The other eleven corporations are long gone from the Industrial Average. Some continue to operate as smaller entities. Others merged into larger firms. And others dissolved or were broken up by court order.

Only General Electric remained in the Industrial Average until, last week, S&P Dow Jones Indices decided to expel it. Apparently, GE can no longer be characterized as a dominant American corporation.

So what would Edison, the American entrepreneurial icon who founded GE, say about this downgrade? Ironically, he’d probably wonder how his firm managed to remain in the Industrial Average until now.

That’s because GE was founded by Edison by 1890 to serve as a holding company for a variety of his electricity-related business interests. A hodgepodge of lamps, motors, and other items were tossed together under the General Electric brand name.

Had Edison been alive today, he likely would’ve explained that he always expected his application product businesses to wax and wane over time. He’d then return to his New Jersey laboratory and roll up his sleeves, determined to invent the next generation of applications.

Edison understood that the capitalist process of destruction and innovation would ensure that no application product would be popular forever. He undoubtedly realized that, just as his electric lamps and motors replaced predecessor products that ran on kerosene and steam, his own inventions would eventually yield to more efficient and effective products.

In other words, Edison would’ve likely put aside the existing application products of General Electric, and would’ve turned his attention to the solar panels and wind turbines of the future. And, while doing so, he would’ve relished the opportunity to build a better company than today’s GE.

Why You Should Care About Your Mobile Phone’s Location Tracker

Are you reading this blog post on your mobile telephone? If you’re doing so, you can now feel a little more secure about carrying it with you when you leave your home.

Why? Because the four major cell phone networks have decided to stop selling customer location data to third parties. They made this choice in response to the inappropriate corporate behavior of LocationSmart, a data aggregator.

How did LocationSmart mishandle location data? Unfortunately, the four carriers didn’t release detailed information regarding its actions. Nevertheless, LocationSmart’s web site highlights its sale of geofencing services.

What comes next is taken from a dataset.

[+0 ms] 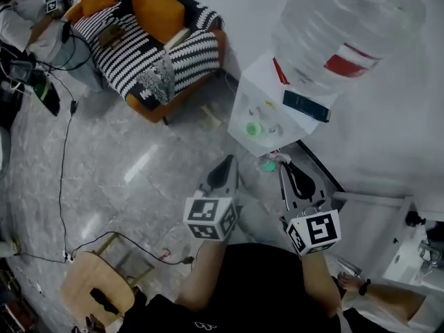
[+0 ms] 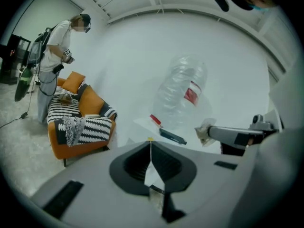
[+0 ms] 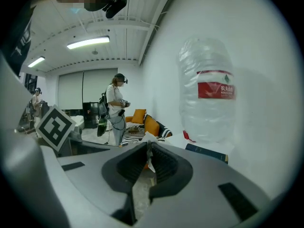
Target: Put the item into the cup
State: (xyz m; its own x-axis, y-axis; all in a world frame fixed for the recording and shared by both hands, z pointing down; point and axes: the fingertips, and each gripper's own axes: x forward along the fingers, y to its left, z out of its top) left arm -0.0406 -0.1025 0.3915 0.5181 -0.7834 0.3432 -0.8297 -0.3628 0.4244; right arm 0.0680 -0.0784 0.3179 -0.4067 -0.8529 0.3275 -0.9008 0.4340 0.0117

A geofence is a virtual sensory field that surrounds a geographic location. When someone approaches the field, his mobile phone “pings” its location to the cellular network without notifying its owner. The data can be instantly communicated to a business that occupies the location, or packaged and then sold to third parties.

A relatively benign service might involve the text messaging of a price discount offer to a mobile phone in order to entice its owner to enter a store within the geofence. A potentially malignant service, though, might involve the compilation and sale of detailed personal profiles of cell phone owners.

The malignancy of a profiling service need not be intentional on the part of the data aggregator. Consider, for instance, the plight of an individual who frequently visits a grocer or restaurant that has recently opened in a building that also houses a cigar shop. A health insurer that purchases the data may (erroneously) flag the individual as a cigar smoker. The individual may never become aware of the sale of his location data, or of his health insurance classification.

The recent decision of the four cell phone networks removes one path to such an outcome. But if individuals continue to download and install applications without reading the fine print in their Terms and Conditions, they may provide data aggregators with new paths to the same undesirable outcome.